La quête du bonheur rencontre chez l’homme un désir et une interrogation. Le désir d’être heureux s’inscrit au plus profond de son affectivité ; il revêt la forme d’une béance de l’être. L’interrogation, elle, porte sur l’universalité de la quête : est-il si vrai que tous les hommes aspirent au bonheur ?
« Que l’homme assoiffé s’approche, que l’homme de désir reçoive l’eau de la vie, gratuitement » (Ap 22, 17). Comme tous les êtres vivants, l’homme est habité par le besoin. Le manque le pousse sans cesse à rechercher de quoi le satisfaire et l’apaiser. Le désir humain est ainsi d’origine divine. Il porte en lui quelque chose de l’infini divin. Rien de ce qui est créé ne saurait l’apaiser de manière complète. Le fini ne comble pas l’infini
L’homme est ainsi fait qu’il ne cesse de poursuivre un en-avant, une satisfaction plus grande ou plénière. S’il appelle Bonheur cet état espéré, il éprouve alors comme une nostalgie. L’homme porte en lui l’inguérissable nostalgie d’un paradis perdu. Mais devine aussi que ce bonheur est le fruit d’une promesse.

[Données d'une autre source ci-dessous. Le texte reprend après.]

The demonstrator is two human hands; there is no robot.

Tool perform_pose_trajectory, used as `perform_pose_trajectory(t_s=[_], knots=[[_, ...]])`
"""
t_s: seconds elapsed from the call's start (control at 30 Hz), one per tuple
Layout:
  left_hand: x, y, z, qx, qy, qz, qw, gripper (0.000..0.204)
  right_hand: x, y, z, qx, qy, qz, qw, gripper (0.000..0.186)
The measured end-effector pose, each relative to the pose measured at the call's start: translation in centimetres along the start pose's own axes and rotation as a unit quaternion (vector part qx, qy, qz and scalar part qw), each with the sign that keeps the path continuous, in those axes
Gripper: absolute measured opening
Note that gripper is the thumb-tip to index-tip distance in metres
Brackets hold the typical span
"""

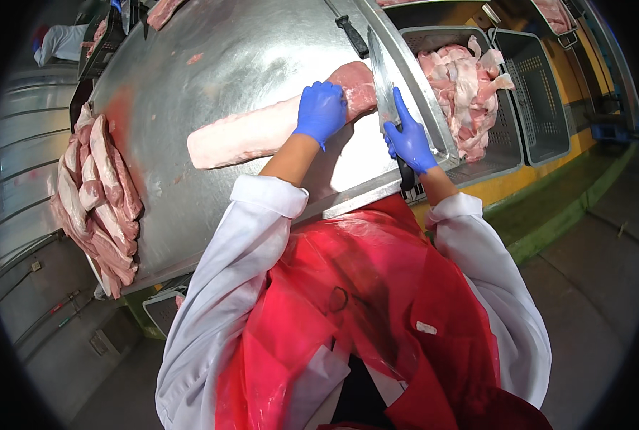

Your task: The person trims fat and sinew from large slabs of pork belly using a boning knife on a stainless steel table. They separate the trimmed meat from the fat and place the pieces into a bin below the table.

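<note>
From my remote station, I have the long slab of pale, fat-covered meat (244,134) in the middle of the metal tabletop (255,72), lying at a slant with its redder end up and to the right. My left hand (321,113), in a blue glove, rests on it near that end, fingers curled; I cannot tell how firmly they grip, since the fingertips are hidden. My right hand (408,137), gloved too, is closed around a long knife (382,79), index finger extended alongside the blade (the black handle shows below the palm). The blade points away from me, just beside the meat's red end.

Farther out, a black-handled tool (353,37) lies near the knife's tip. Strips of meat (93,193) are heaped along the tabletop's left edge. Beyond its right rim, a gray crate (507,136) holds pale trimmings (466,97), next to a second gray crate (541,100).
</note>
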State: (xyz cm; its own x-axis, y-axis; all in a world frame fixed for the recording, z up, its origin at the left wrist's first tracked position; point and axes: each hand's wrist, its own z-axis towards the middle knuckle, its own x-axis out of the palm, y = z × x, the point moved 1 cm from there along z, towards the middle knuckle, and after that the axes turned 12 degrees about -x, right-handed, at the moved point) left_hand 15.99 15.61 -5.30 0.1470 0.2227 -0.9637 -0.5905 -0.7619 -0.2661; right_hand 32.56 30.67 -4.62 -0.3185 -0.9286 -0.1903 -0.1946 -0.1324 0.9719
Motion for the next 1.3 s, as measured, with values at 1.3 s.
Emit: perform_pose_trajectory(t_s=[1.3], knots=[[-2.1,15.8,-6.2,-0.205,-0.183,-0.014,0.961,0.039,5.3,-0.1,-18.2,-0.007,0.091,-0.048,0.995,0.077]])
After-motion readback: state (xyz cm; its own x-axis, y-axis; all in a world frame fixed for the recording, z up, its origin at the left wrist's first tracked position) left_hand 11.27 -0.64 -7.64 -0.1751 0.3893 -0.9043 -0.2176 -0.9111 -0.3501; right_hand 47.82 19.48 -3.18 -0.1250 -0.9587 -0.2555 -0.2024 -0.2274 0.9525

Le bonheur crée ainsi un état de tension entre ce qui a été et ce qui sera, le perdu et le promis, les deux jardins évoqués dans l’Ecriture. Il existe donc ce qu’on pourrait appeler une souffrance du bonheur qui résulte de cette tension.
Désirer la plénitude et se savoir incapable de l’atteindre par ses propres forces : dans cette béance inévitable et parfois douloureuse, le théologien lit la présence d’une affectivité spirituelle.

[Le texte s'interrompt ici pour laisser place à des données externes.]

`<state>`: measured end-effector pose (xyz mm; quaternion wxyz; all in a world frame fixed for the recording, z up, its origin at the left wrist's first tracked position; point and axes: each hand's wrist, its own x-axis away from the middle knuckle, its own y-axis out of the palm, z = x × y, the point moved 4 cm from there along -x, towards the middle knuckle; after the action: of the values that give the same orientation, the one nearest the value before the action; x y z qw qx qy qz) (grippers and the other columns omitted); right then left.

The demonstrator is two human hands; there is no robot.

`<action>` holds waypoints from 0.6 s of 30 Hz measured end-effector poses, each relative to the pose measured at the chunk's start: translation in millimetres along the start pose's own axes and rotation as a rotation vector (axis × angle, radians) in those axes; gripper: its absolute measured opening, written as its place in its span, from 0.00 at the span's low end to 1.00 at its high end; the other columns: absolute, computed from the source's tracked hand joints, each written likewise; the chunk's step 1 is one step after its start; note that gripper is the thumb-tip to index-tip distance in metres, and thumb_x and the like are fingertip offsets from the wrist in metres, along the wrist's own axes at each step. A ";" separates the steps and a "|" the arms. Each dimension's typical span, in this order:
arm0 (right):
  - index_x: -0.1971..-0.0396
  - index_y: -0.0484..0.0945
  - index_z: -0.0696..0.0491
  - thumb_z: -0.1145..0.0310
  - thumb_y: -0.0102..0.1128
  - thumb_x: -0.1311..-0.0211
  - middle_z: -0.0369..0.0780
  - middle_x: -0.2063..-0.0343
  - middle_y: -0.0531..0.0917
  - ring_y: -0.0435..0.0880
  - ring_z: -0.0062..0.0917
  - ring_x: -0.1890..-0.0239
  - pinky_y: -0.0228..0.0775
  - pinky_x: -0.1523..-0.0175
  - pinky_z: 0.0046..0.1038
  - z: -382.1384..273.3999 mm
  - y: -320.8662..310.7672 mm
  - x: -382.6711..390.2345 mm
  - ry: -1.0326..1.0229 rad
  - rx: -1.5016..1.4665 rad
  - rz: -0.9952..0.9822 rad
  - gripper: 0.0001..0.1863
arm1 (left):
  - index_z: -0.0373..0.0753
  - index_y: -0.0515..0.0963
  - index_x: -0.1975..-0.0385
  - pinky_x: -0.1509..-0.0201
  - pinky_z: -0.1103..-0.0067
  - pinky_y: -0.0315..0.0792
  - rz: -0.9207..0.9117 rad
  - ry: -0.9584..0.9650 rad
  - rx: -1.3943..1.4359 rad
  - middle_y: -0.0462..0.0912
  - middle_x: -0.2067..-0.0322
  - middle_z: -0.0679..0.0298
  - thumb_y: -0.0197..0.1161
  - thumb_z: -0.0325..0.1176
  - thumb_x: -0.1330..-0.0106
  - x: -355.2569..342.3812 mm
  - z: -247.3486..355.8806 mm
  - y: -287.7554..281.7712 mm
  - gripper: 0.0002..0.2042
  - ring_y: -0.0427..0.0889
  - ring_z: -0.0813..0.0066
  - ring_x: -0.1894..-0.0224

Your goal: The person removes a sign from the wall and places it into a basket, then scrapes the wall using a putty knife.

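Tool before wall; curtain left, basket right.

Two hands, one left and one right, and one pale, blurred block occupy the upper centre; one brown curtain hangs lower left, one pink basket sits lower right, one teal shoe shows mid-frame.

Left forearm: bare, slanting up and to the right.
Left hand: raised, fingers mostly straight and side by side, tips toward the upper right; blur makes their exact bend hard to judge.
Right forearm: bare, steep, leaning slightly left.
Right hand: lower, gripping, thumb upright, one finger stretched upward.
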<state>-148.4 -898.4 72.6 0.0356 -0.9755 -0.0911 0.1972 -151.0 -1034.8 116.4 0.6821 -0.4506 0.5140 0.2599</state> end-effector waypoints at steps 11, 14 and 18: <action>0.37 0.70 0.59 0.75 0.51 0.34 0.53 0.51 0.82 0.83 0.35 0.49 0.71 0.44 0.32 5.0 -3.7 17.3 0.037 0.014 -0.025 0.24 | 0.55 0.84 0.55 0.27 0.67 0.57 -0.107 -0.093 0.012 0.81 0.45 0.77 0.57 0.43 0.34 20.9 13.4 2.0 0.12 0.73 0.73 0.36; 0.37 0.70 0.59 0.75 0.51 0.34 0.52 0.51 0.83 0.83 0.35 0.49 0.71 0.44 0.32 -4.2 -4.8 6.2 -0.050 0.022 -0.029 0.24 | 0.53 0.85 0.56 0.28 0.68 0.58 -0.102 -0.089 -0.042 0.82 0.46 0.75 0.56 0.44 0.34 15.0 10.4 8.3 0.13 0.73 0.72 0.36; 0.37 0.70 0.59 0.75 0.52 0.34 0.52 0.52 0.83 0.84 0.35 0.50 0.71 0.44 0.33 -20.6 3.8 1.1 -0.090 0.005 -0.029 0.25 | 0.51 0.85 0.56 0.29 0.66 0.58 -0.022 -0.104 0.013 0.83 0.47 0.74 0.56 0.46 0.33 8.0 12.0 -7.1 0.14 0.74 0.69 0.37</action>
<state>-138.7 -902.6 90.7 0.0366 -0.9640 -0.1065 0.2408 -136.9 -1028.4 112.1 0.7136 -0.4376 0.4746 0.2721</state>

C’est par elle que Dieu pénètre en chaque être humain, par effraction, en quelque sorte, à la manière d’un voleur en pleine nuit (Mt 29, 36-44). Cette aspiration naturelle à la béatitude représente l’élan de toute la créature vers son Créateur. Fils d’Adam et d’Eve, Frère de la Samaritaine, il sait qu’il existe une source d’eau vive, susceptible de rassasier toutes les soifs, comme pour cette femme aux cinq maris que Jésus croise au bord d’un puits (Jn 8, 1-11).